## Activity
Keep every line in which "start" occurs and drop the rest of the data.

## Dataset extract
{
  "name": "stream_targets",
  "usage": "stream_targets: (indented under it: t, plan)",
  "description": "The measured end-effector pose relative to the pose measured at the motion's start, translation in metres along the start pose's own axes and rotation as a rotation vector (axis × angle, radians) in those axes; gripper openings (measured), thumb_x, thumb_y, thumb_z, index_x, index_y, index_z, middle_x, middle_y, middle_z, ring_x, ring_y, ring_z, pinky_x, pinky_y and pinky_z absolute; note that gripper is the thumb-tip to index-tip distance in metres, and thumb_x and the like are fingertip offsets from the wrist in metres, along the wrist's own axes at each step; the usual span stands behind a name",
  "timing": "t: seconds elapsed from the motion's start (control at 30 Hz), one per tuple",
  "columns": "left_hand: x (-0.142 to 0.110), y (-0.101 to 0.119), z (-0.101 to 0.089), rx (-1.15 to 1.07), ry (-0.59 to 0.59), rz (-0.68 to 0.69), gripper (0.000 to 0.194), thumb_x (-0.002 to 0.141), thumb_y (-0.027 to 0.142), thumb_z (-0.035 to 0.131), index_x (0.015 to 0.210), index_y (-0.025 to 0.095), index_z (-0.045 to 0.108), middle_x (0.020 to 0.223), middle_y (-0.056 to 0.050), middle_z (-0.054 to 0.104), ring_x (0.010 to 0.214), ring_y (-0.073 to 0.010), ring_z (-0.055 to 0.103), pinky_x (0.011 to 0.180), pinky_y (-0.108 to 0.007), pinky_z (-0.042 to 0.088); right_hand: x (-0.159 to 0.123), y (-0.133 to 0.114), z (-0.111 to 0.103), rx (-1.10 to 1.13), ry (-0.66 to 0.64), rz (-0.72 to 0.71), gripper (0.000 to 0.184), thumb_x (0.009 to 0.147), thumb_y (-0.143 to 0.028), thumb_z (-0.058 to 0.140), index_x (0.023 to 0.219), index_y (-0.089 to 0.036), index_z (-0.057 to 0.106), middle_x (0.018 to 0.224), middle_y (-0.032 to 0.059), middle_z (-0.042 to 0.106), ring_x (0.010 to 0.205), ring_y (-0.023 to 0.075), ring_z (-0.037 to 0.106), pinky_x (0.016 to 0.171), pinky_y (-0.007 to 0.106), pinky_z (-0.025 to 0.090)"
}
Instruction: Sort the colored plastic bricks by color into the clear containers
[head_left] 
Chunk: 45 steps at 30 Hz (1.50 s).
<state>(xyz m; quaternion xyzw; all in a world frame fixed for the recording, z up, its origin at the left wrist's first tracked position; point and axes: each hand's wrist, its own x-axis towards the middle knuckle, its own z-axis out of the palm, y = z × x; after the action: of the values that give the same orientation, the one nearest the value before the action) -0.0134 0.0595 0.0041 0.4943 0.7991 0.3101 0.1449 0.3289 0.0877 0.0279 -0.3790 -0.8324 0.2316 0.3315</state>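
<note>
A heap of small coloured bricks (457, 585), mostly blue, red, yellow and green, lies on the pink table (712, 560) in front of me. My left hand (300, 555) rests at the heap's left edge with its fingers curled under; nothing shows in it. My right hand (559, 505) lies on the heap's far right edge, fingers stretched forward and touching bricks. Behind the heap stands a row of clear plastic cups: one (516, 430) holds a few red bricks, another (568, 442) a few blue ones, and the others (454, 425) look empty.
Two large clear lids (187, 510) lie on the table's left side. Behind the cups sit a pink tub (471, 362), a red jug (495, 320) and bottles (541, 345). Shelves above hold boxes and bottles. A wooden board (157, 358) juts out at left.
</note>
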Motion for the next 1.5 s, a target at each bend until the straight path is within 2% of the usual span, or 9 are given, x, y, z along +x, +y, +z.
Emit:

## Problem solution
  "description": "The measured end-effector pose relative to the pose measured at the motion's start, translation in metres along the start pose's own axes and rotation as a rotation vector (axis × angle, radians) in those axes; gripper openings (measured), thumb_x, thumb_y, thumb_z, index_x, index_y, index_z, middle_x, middle_y, middle_z, ring_x, ring_y, ring_z, pinky_x, pinky_y and pinky_z absolute; note that gripper is the thumb-tip to index-tip distance in metres, and thumb_x and the like are fingertip offsets from the wrist in metres, along the wrist's own axes at each step; the usual span stands behind a name",
  "timing": "t: seconds elapsed from the motion's start (control at 30 Hz), one per tuple",

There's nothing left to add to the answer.